F.N.B. provides a full range of commercial banking, consumer
banking and wealth management solutions through its subsidiary
network which is led by its largest affiliate, First National Bank
of Pennsylvania. Commercial
banking solutions include corporate banking, small business
banking, investment real estate financing, business credit, capital
markets and lease financing. The consumer banking segment provides
a full line of consumer banking products and services including
deposit products, mortgage lending, consumer lending and a complete
suite of mobile and online banking services. F.N.B.'s wealth
management services include asset management, private banking and
insurance. The Company also operates Regency Finance Company, which
has more than 70 consumer finance offices in Pennsylvania, Ohio, Kentucky and Tennessee.

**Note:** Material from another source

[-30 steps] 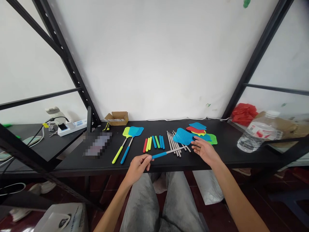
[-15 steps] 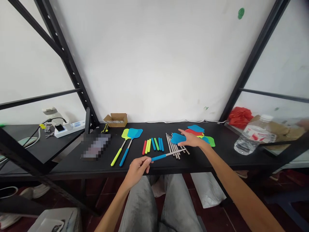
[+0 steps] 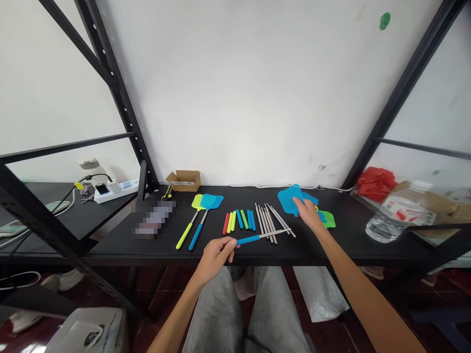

The common stock of F.N.B. Corporation trades on the New York
Stock Exchange under the symbol "FNB" and is included in Standard
& Poor's SmallCap 600 Index with the Global Industry
Classification Standard (GICS) Regional Banks Sub-Industry Index.
Customers, shareholders and investors can learn more about this
regional financial institution by visiting the F.N.B. Corporation
web site at www.fnbcorporation.com.
About OBA Financial Services, Inc.
OBA Financial
Services, Inc. serves as the holding company for its wholly owned
subsidiary, OBA Bank, which has 6 banking offices in Montgomery, Anne
Arundel, and Howard
Counties. The common stock of OBA Financial Services, Inc. is
traded under the trading symbol "OBAF" on the NASDAQ National
Market System.
Forward-looking Statements
This joint press release of
F.N.B. Corporation and OBA Financial Services, Inc. contains
"forward-looking statements" within the meaning of the Private
Securities Litigation Reform Act, relating to present or future
trends or factors affecting the banking industry and, specifically,
the financial operations, markets and products of F.N.B.
Corporation and OBA Financial Services, Inc. Forward-looking
statements are typically identified by words such as "believe",
"plan", "expect", "anticipate", "intend", "outlook", "estimate",
"forecast", "will", "should", "project", "goal", and other similar
words and expressions. These forward-looking statements involve
certain risks and uncertainties. In addition to factors previously
disclosed in F.N.B. Corporation and OBA Financial Services, Inc.
reports filed with the SEC and those identified elsewhere in this
press release, the following factors among others, could cause
actual results to differ materially from forward-looking statements
or historical performance: ability to obtain regulatory approvals
and meet other closing conditions to the Merger, including approval
by OBA Financial Services, Inc. shareholders, on the expected terms
and schedule; delay in closing the Merger; difficulties and delays
in integrating the F.N.B. Corporation and OBA Financial Services,
Inc. businesses or fully realizing cost savings and other benefits;
business disruption following the Merger; changes in asset quality
and credit risk; the inability to sustain revenue and earnings
growth; changes in interest rates and capital markets; inflation;
customer acceptance of F.N.B. Corporation products and services;
customer borrowing, repayment, investment and deposit practices;
customer disintermediation; the introduction, withdrawal, success
and timing of business initiatives; competitive conditions; the
inability to realize cost savings or revenues or to implement
integration plans and other consequences associated with mergers,
acquisitions and divestitures; economic conditions; and the impact,
extent and timing of technological changes, capital management
activities, and other actions of the Federal Reserve Board and
legislative and regulatory actions and reforms. F.N.B. Corporation
and OBA Financial Services, Inc. undertake no obligation to revise
these forward-looking statements or to reflect events or
circumstances after the date of this press release.